This exercise asks for every line of the material that includes the word "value".

[Information provided]

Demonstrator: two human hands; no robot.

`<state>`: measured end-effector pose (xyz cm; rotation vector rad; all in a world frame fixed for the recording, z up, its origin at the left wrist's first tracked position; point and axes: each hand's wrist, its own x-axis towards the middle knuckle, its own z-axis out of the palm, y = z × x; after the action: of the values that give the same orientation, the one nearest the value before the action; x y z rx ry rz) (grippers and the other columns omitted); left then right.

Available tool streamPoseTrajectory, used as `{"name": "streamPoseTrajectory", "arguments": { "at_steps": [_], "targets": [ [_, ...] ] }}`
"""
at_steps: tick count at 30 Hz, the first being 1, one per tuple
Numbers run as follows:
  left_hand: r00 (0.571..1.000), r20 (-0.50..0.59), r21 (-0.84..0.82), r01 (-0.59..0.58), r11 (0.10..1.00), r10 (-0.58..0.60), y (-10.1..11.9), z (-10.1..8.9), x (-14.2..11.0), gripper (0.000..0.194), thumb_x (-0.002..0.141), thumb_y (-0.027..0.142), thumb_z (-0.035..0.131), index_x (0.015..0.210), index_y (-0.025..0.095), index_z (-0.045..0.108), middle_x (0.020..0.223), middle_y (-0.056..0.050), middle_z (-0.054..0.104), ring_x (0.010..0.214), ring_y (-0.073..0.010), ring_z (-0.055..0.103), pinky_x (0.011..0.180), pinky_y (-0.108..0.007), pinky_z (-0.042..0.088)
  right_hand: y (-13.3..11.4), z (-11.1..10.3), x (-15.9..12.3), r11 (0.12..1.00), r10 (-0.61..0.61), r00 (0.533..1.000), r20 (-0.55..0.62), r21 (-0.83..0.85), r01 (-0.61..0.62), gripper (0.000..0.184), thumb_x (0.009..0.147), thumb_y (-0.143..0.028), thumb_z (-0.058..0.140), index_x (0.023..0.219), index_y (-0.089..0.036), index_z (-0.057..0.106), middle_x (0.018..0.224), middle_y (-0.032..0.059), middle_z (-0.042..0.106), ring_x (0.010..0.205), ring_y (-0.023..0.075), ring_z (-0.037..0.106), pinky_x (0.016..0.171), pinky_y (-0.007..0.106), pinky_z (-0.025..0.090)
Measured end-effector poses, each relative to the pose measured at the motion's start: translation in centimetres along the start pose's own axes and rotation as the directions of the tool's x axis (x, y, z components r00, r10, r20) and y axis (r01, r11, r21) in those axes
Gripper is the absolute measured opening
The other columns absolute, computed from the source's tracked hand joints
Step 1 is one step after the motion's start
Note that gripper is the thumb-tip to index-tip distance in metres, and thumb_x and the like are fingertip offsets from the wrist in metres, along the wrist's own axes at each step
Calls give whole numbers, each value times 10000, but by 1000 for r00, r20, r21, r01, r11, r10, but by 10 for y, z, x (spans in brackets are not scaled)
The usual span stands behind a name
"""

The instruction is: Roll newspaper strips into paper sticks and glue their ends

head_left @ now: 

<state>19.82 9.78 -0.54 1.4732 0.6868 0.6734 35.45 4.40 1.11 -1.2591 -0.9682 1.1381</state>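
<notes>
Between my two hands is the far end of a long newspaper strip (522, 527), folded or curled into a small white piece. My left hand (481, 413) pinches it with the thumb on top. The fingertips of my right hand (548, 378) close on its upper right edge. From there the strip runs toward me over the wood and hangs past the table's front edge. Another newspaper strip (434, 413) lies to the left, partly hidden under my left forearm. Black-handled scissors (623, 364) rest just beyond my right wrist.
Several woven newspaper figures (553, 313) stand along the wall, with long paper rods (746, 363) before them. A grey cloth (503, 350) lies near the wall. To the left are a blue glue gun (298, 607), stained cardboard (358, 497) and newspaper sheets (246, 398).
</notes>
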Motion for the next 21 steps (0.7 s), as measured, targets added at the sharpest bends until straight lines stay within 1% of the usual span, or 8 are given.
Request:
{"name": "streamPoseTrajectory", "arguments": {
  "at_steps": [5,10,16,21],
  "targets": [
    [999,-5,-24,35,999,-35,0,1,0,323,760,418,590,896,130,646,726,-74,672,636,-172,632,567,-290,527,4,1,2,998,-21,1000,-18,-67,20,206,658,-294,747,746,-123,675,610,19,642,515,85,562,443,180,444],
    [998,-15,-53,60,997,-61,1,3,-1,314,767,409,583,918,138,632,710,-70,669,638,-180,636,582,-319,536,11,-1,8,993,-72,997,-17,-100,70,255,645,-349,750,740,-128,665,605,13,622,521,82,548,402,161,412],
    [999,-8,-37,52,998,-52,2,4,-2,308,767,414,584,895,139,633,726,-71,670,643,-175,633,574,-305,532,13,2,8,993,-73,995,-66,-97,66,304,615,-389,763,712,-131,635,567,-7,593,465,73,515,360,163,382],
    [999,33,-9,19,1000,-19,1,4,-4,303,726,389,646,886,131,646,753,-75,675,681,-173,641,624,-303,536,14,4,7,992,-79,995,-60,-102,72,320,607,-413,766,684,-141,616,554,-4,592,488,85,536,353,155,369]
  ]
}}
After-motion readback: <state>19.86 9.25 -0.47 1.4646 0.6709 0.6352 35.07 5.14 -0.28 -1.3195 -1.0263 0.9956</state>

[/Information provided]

Answer =>
`<state>`: measured end-effector pose (xyz cm; rotation vector rad; all in a world frame fixed for the recording, z up, its origin at the left wrist's first tracked position; point and axes: each hand's wrist, its own x-axis towards the middle knuckle, its own z-axis out of the palm, y = z × x; after the action: of the values that give the same orientation, the one nearest the value before the action; x y z rx ry rz) (grippers and the other columns omitted); left then right.
Calls give whole numbers, each value times 10000, but by 1000 for r00, r20, r21, r01, r11, r10, but by 10 for y, z, x (spans in brackets are not scaled)

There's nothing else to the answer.